Task goal → State, as a single number, how many lines in the data below contain "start".

Exercise data →
★ ★ ★ ★ ★

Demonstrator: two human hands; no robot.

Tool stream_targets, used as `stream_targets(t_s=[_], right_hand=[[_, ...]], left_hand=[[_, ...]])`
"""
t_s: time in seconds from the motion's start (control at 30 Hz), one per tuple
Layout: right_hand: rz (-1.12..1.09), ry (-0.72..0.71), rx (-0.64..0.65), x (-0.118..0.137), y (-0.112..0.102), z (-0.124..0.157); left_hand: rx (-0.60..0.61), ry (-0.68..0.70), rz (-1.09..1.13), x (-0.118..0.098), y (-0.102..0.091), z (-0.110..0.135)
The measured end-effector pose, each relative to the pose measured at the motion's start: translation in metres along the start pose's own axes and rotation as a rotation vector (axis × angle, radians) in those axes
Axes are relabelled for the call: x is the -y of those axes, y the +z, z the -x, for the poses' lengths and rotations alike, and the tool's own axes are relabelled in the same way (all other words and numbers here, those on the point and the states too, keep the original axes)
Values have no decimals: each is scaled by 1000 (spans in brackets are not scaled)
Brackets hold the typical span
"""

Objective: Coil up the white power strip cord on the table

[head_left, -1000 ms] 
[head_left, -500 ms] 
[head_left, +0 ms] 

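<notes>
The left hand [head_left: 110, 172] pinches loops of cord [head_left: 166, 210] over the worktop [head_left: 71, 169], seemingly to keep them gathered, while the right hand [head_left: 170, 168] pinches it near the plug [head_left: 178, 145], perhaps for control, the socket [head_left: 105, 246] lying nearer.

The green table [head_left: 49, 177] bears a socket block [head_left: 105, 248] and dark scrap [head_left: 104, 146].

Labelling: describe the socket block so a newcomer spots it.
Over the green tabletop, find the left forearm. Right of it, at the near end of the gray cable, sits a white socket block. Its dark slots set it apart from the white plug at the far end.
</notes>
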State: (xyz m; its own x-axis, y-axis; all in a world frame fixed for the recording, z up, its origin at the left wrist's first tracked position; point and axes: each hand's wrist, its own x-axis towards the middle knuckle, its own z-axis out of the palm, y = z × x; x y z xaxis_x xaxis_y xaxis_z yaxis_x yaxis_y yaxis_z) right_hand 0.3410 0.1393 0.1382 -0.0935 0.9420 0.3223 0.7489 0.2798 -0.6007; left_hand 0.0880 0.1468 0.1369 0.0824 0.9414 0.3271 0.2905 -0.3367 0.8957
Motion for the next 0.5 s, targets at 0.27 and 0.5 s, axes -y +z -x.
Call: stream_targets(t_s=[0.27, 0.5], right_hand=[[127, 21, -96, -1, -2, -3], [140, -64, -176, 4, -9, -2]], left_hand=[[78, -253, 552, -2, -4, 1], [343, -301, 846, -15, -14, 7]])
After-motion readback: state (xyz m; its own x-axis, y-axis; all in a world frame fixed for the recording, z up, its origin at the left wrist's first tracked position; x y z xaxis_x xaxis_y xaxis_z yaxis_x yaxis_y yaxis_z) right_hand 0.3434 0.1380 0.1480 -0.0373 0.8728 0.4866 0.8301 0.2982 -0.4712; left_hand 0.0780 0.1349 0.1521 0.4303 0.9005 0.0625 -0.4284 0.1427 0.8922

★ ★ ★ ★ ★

Response area → 2